O kadar sihirli bir kelimedir ki, şimdiye kadar Batı’da kariyer planlamasını göz ardı etmeden kimse bu alana girmeye cesaret edemedi.
Girmeye çalışanların sesi kısıldı, önü kesildi, adı konulmamış bir ambargoya muhatap tutulup tecride alındı.
Oysa anlamı gayet açık bir kelime…
Antisemitizm, Yahudi milletine karşı -sadece Yahudi olduğu için- duyulan düşmanlık, nefret, ön yargı veya ayrımcılık olarak tanımlanıyor.
Evet, Antisemitizm bir insanlık suçudur.
Aynen sadece “Müslümanım” dediği için bir Müslümana, “Hıristiyanım” dediği için bir Hıristiyana karşı nefret, ön yargı ve ayırımcılığın insanlık suçu olduğu gibi…
Ama bir kimse, insani değerleri tümüyle ayaklar altına alıp soykırımlara girişiyor, mabet ve hastaneleri bombalıyor, insanların gıdaya erişimini engelliyorsa bu kimse Müslüman da olsa, Hıristiyan da olsa, Yahudi de olsa yaptığı şey insanlık suçudur.
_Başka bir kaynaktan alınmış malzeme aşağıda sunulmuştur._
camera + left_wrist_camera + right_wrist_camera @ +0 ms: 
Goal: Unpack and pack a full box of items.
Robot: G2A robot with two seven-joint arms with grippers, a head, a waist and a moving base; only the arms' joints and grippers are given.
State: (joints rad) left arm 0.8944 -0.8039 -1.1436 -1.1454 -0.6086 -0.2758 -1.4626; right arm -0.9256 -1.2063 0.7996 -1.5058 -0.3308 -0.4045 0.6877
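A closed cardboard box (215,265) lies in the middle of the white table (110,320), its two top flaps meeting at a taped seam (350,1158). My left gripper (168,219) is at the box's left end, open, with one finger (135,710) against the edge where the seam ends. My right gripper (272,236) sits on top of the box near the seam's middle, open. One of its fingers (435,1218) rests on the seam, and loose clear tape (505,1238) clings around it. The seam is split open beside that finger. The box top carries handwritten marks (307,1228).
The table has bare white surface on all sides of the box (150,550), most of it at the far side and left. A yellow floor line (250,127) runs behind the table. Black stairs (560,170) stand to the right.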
İşte Netanyahu ve Batı’daki dostları bu adil ve insani tanımı, yani hukuk karşısında eşitliği kabul etmek istemiyor, kendilerine, insanların topraklarını işgal etme, onları sürgün etme, soykırım işleme imtiyazının verilmesini, herkesin de bunu kabul etmesini istiyorlar.
Aslında bu kan emici vampirlere uzun zamandır bu imtiyaz verilmiş ve işlenen tüm cürümler için aşamalı koruma zırhları verilmişti.
İslam dünyasının ya da üçüncü dünya diye tabir edilen yerlerin söylediklerinin bir önemi yoktu, çünkü bu yerlerin ya büyük sermaye ve silah güçleri yoktu ya da başlarında işbirlikçi diktatörler vardı.
Ama Amerika’da Felsefe Profesörü bir kadının “Gazze’de bebekler katlediliyor” diye bağırması, Netanyahu ve kan içici kabinesi için “göz ardı edilemeyecek” bir rahatsızlık oluşturdu.
Sihir bozuldu ve bunu başaranlar Gazze’nin eli öpülesi kahramanlarıdır.